***** Supplied material

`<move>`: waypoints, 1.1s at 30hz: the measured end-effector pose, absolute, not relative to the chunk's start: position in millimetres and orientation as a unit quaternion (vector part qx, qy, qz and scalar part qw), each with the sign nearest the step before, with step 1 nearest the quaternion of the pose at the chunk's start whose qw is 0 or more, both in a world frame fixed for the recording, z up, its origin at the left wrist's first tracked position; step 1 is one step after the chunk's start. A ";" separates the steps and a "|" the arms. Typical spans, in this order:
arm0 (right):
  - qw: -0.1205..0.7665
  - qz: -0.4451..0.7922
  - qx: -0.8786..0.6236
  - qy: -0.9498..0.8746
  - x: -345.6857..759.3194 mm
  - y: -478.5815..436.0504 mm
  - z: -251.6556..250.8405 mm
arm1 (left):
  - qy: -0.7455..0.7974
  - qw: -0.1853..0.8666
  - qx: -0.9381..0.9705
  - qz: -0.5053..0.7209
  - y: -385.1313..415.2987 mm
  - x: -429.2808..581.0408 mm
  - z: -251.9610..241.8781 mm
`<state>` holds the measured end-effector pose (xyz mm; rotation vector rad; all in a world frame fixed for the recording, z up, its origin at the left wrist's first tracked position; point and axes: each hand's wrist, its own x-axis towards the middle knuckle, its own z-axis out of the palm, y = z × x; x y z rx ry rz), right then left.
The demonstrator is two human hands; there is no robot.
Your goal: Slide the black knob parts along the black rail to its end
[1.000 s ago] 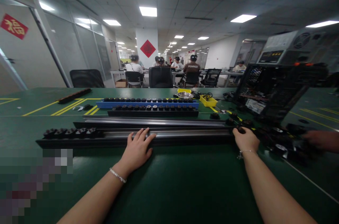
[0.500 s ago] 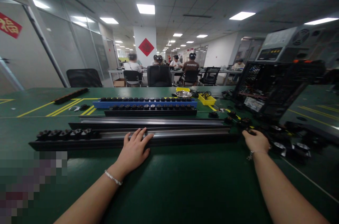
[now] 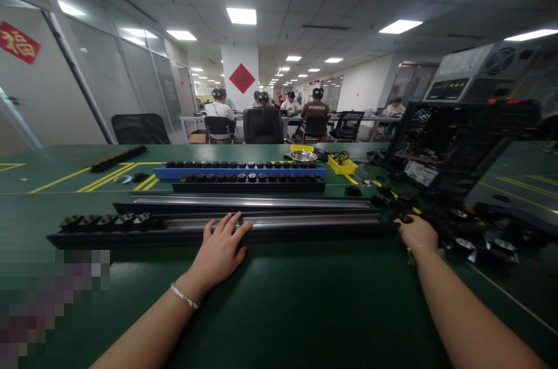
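My left hand (image 3: 224,243) lies flat over the nearest long black rail (image 3: 305,234), fingers spread across its metal channel. Several black round parts with pale tops (image 3: 107,222) sit in a row at the rail's left end. Just off the right end of this rail, my right hand (image 3: 419,233) pinches a small black part (image 3: 405,218), whose exact kind I cannot make out. A second black rail with a shiny strip (image 3: 253,201) lies right behind the first. Loose black parts (image 3: 464,249) are scattered to the right of my right hand.
Farther back lie a blue rail (image 3: 239,172) and a shorter black rail (image 3: 248,186), both lined with black parts. A yellow bin (image 3: 342,165) and a metal bowl (image 3: 303,156) stand behind. An open computer case (image 3: 462,142) stands at right. People sit at far desks.
My right hand has moved slightly left, toward the rail's right end, bringing the small black part out of the scattered parts. My left hand stays in place.
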<state>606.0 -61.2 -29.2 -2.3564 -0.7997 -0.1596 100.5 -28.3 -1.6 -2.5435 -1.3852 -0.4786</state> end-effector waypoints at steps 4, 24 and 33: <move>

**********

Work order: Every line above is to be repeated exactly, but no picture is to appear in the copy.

Answer to this task:
`<move>`: waypoints, 1.1s at 30hz: the measured end-effector pose, absolute, not relative to the chunk's start: position in millimetres and orientation as a unit quaternion (vector part qx, qy, qz and scalar part qw), each with the sign nearest the step before, with step 1 nearest the quaternion of the pose at the chunk's start whose qw is 0 or more, both in a world frame fixed for the recording, z up, its origin at the left wrist's first tracked position; step 1 is one step after the chunk's start. A ";" separates the steps and a "|" the arms. Typical spans, in this order:
arm0 (right):
  - qw: -0.1205..0.7665
  - qz: -0.4451..0.7922
  - qx: -0.8786..0.6236
  - qy: -0.9498..0.8746
  - x: -345.6857..759.3194 mm
  - y: -478.5815..436.0504 mm
  - z: -251.6556..250.8405 mm
arm1 (left):
  - qy: -0.7455..0.7974
  - qw: -0.1853..0.8666
  - qx: -0.9381..0.9705
  - qz: -0.5053..0.7209
  - y: -385.1313..415.2987 mm
  - x: -429.2808..581.0408 mm
  - z: -251.9610..241.8781 mm
`<state>` holds the measured end-effector pose (xyz mm; rotation vector rad; all in a world frame fixed for the recording, z up, its origin at the left wrist's first tracked position; point and axes: each hand's wrist, its own x-axis towards the middle knuckle, its own z-axis out of the palm, y = z × x; x y z rx ry rz), right then left.
The demonstrator is two human hands; there is no robot.
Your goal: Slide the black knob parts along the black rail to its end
[1.000 s ago] 
[0.500 s ago] 
[now] 
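My left hand (image 3: 224,243) lies flat over the nearest long black rail (image 3: 305,234), fingers spread across its metal channel. Several black round parts with pale tops (image 3: 107,222) sit in a row at the rail's left end. Just off the right end of this rail, my right hand (image 3: 419,233) pinches a small black part (image 3: 405,218), whose exact kind I cannot make out. A second black rail with a shiny strip (image 3: 253,201) lies right behind the first. Loose black parts (image 3: 464,249) are scattered to the right of my right hand.
Farther back lie a blue rail (image 3: 239,172) and a shorter black rail (image 3: 248,186), both lined with black parts. A yellow bin (image 3: 342,165) and a metal bowl (image 3: 303,156) stand behind. An open computer case (image 3: 462,142) stands at right. People sit at far desks.
My right hand has moved slightly left, toward the rail's right end, bringing the small black part out of the scattered parts. My left hand stays in place.
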<state>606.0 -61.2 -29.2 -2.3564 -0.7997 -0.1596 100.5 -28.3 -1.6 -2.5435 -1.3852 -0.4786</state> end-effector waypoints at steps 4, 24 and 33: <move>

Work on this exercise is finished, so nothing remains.